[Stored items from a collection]
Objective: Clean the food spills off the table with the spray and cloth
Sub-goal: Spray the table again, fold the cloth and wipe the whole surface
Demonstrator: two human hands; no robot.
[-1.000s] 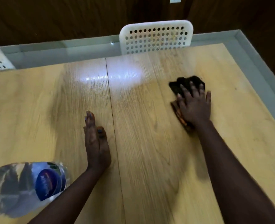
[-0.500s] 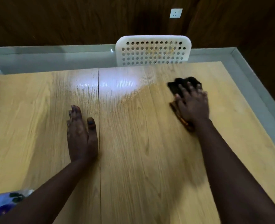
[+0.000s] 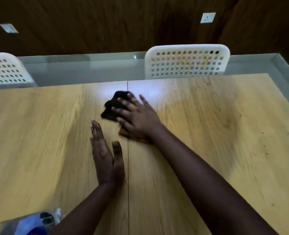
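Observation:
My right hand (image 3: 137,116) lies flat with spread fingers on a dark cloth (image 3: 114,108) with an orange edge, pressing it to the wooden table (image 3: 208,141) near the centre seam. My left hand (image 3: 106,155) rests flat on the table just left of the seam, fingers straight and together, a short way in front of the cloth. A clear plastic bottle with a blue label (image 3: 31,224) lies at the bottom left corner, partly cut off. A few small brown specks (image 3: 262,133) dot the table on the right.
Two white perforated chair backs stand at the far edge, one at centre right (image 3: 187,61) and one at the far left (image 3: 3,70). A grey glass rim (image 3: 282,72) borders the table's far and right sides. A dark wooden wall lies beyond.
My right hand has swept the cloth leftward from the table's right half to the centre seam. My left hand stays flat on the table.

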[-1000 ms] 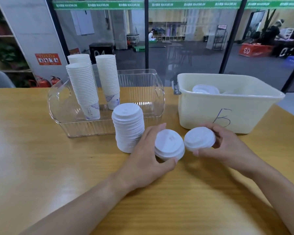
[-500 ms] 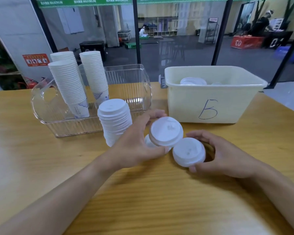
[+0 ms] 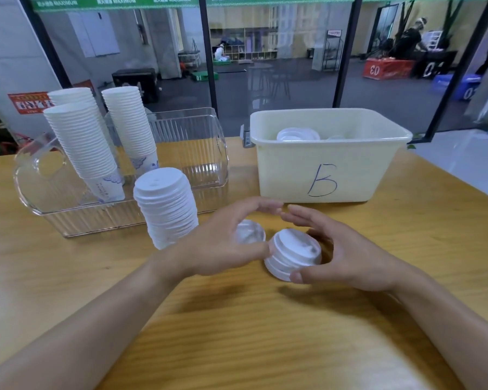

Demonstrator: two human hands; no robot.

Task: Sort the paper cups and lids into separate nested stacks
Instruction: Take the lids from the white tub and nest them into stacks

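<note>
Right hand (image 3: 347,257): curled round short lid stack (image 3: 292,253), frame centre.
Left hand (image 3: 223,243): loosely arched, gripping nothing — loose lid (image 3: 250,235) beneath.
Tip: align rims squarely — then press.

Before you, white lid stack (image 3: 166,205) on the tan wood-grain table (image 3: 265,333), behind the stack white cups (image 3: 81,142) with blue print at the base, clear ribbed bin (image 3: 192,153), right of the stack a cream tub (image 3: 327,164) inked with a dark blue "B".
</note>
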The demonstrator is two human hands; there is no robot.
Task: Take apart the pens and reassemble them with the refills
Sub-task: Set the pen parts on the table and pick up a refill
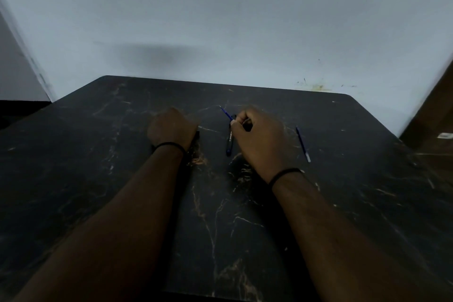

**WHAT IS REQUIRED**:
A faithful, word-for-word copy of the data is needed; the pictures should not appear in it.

**YOUR RESPONSE**:
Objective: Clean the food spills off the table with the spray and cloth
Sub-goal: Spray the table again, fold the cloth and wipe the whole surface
Demonstrator: two human hands; no robot.
[-1.000s] 
[-0.500s] 
[+0.000s] 
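Observation:
My right hand (image 3: 137,116) lies flat with spread fingers on a dark cloth (image 3: 114,108) with an orange edge, pressing it to the wooden table (image 3: 208,141) near the centre seam. My left hand (image 3: 106,155) rests flat on the table just left of the seam, fingers straight and together, a short way in front of the cloth. A clear plastic bottle with a blue label (image 3: 31,224) lies at the bottom left corner, partly cut off. A few small brown specks (image 3: 262,133) dot the table on the right.
Two white perforated chair backs stand at the far edge, one at centre right (image 3: 187,61) and one at the far left (image 3: 3,70). A grey glass rim (image 3: 282,72) borders the table's far and right sides. A dark wooden wall lies beyond.
My right hand has swept the cloth leftward from the table's right half to the centre seam. My left hand stays flat on the table.
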
[-1000 ms] 
[-500 ms] 
[+0 ms] 

Demonstrator: two human hands; no robot.

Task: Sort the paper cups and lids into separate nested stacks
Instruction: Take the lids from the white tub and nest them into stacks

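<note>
Right hand (image 3: 347,257): curled round short lid stack (image 3: 292,253), frame centre.
Left hand (image 3: 223,243): loosely arched, gripping nothing — loose lid (image 3: 250,235) beneath.
Tip: align rims squarely — then press.

Before you, white lid stack (image 3: 166,205) on the tan wood-grain table (image 3: 265,333), behind the stack white cups (image 3: 81,142) with blue print at the base, clear ribbed bin (image 3: 192,153), right of the stack a cream tub (image 3: 327,164) inked with a dark blue "B".
</note>
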The demonstrator is two human hands; there is no robot.
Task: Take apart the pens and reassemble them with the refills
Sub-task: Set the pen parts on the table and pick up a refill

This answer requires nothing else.